Malaysia’s GDP to grow 4.7 pct — RHB IB

6 Jul 2026, 2:59 PM
Malaysia’s GDP to grow 4.7 pct — RHB IB

KUALA LUMPUR, July 6 — Malaysia’s gross domestic product (GDP) is projected to grow by 4.7 per cent in 2026, with a modest upside bias, supported by stronger-than-expected export performance, resilient domestic demand and easing external risks, according to RHB Investment Bank Bhd (RHB IB).

The country’s growth momentum remains firm despite lingering external headwinds, underpinned by robust high-frequency indicators, particularly exports and industrial production, RHB IB said in a note today.

“Domestic demand is expected to remain resilient, supported by favourable labour market conditions and steady income growth,” it said.

Private investment is expected to remain resilient, driven by ongoing digitalisation and sustained investment in the manufacturing and information and communication technology sectors.

Meanwhile, public investment will continue to be supported by utilities, energy and transport-related infrastructure projects.

RHB IB said it remains constructive on Malaysia’s export outlook, underpinned by resilient external demand and sustained strength in the electrical and electronics (E&E) sector amid the technology upcycle and AI-driven investment cycle.

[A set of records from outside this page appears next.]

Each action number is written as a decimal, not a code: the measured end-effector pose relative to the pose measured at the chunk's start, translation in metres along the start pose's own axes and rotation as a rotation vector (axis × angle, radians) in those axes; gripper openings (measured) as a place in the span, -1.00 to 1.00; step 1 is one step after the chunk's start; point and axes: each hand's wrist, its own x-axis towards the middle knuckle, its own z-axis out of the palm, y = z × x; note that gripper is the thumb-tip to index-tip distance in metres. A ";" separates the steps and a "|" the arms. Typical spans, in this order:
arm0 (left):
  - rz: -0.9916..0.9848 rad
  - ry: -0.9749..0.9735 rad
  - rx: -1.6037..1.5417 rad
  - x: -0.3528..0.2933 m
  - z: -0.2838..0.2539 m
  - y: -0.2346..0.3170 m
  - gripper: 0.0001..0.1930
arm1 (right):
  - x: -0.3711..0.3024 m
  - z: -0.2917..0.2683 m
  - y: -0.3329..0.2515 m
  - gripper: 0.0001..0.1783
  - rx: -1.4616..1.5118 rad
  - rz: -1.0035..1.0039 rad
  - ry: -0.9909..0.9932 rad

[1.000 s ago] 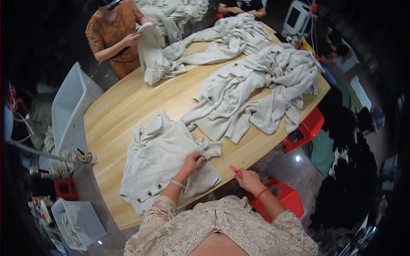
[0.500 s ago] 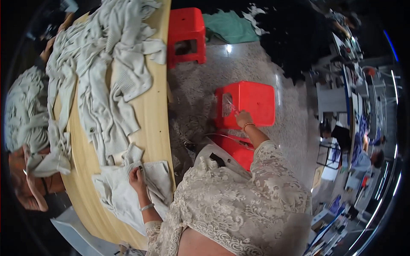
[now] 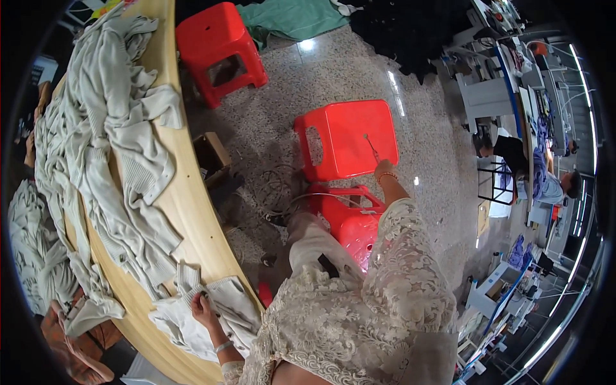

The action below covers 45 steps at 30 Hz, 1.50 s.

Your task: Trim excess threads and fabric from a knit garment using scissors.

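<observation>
My left hand (image 3: 204, 312) is on a white knit garment (image 3: 176, 321) at the table's near edge, its fingers closed on the ribbed part. A small dark spot shows at its fingertips; I cannot tell what it is. My right hand (image 3: 384, 169) is stretched out past the table, over the near right corner of a red plastic stool (image 3: 350, 138). Its fingers are closed round a slim metal tool (image 3: 373, 147), whose thin end points away from me over the seat. The tool's exact kind is too small to make out.
More pale knitwear (image 3: 96, 128) lies heaped along the wooden table (image 3: 202, 221). Two other red stools (image 3: 221, 48) (image 3: 353, 224) stand on the speckled floor. A cardboard box (image 3: 213, 154) sits beside the table. Green cloth (image 3: 292, 19) lies at the back; a co-worker's arm (image 3: 70, 350) is at left.
My view has shifted, and more floor shows. My right hand has moved rightward relative to the stool, with the tool now over its seat. My left hand stays at the garment.
</observation>
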 end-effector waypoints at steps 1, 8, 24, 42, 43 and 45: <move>0.009 -0.004 0.036 0.000 0.000 0.000 -0.82 | 0.006 0.003 -0.004 -0.70 -0.035 0.024 0.008; 0.033 0.001 0.118 0.000 0.000 0.006 -0.83 | 0.047 0.026 -0.024 -0.58 0.048 -0.128 0.028; 0.202 -0.265 -0.360 -0.048 0.036 0.249 -0.53 | -0.054 0.062 -0.067 -0.54 -0.020 -0.790 -0.036; 1.148 -1.365 -1.291 -0.176 -0.088 0.398 0.20 | -0.288 0.045 -0.165 -0.62 -0.018 -1.548 -0.186; 1.148 -1.360 -1.285 -0.179 -0.091 0.397 0.23 | -0.288 0.043 -0.155 -0.60 -0.032 -1.550 -0.174; 1.158 -1.427 -1.338 -0.187 -0.114 0.385 0.28 | -0.299 0.048 -0.130 -0.62 -0.006 -1.498 -0.196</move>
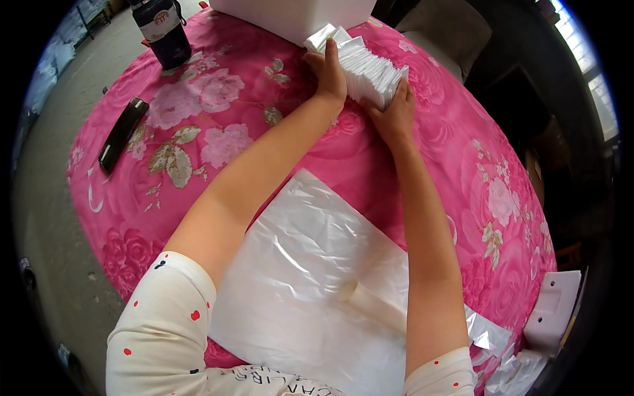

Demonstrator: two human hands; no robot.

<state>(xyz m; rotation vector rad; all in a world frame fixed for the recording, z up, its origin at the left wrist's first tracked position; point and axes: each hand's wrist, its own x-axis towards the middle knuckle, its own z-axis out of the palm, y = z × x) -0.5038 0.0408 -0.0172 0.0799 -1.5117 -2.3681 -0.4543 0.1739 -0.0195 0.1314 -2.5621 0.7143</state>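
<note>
Both of my arms stretch toward the far side of the table. Between my hands is a tightly packed row of thin white packets (373, 71) with a shiny, plastic-like surface. My left hand (329, 76) presses on the row's left end, thumb up along its side. At the opposite end my right hand (395, 113) has its fingers curled against the packets. A few packets at the far left end lean out of line. What the packets contain cannot be made out. Nearer to me lies a large translucent plastic bag (284, 244), with a pale tube-shaped thing (373, 305) at it, partly behind my right forearm.
A pink flowered cloth (218, 99) covers the round table. A white box (290, 14) stands just beyond the packets. To the left are a dark bottle (165, 39) and a dark, elongated object (123, 135). Crumpled clear plastic (518, 373) and a white chair-like piece (553, 310) are at lower right.
</note>
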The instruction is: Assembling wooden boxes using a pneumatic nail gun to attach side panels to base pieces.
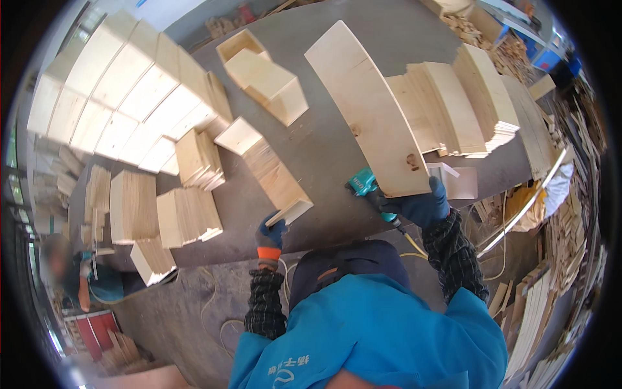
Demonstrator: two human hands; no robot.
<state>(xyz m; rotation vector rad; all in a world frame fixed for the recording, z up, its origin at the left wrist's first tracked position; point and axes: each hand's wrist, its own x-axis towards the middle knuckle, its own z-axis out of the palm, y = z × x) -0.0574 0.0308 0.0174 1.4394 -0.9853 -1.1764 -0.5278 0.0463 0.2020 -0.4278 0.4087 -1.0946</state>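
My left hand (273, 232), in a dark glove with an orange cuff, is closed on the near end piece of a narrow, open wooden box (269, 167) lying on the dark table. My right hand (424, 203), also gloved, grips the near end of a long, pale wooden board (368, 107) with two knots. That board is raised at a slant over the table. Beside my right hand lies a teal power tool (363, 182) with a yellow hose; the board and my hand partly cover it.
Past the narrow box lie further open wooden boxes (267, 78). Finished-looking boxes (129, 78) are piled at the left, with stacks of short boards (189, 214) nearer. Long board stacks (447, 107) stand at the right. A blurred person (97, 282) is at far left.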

At the sectoral level, growth is expected to remain broad-based. Industries that interact directly with customers will be supported by resilient household spending. Manufacturing will benefit from stronger E&E demand and a shift towards higher value-added activities, and construction will remain robust on the back of industrial, logistics, and infrastructure developments.

RHB IB, nonetheless, cautioned that Malaysia’s economic growth could slow to 4 per cent should geopolitical tensions re-escalate in the second half of 2026.

Meanwhile, it maintained its 2026 headline inflation forecast at 2.1 per cent, citing geopolitical tensions and lower crude oil prices, which have moderated near-term inflationary pressures. It said the gradual normalisation of global energy supply conditions should continue to ease cost pressures.

“Nevertheless, inflation dynamics warrant close monitoring amid emerging upstream cost pressures,” it said.

Inflation outlook will be shaped by commodity price developments, domestic policy measures and potential food price pressures arising from El Niño-related weather disruptions, it said.

On monetary policy, RHB IB expects the overnight policy rate (OPR) to remain unchanged at 2.75 per cent throughout 2026, supported by resilient economic fundamentals and manageable inflation.

“Should inflation exceed the official forecast range of 1.5 to 2.5 per cent, with potential upside to around 3.2 per cent in the event of a geopolitical tension re-escalation, a 25-basis-point rate hike cannot be ruled out,” it said.

On the currency, RHB IB expects the ringgit versus the US dollar to ease towards 4.00 to 4.05 by end-2026.

The current hawkish United States Federal Reserve repricing of its policy should fade when energy-led inflation pressure moderates and geopolitical risk premia recede.

It noted that a prolonged spike in oil prices driven by supply disruptions will be challenging due to imported inflation and weaker global risk sentiment, although Malaysia’s exposure to energy and commodity sectors will provide a partial offset relative to regional peers.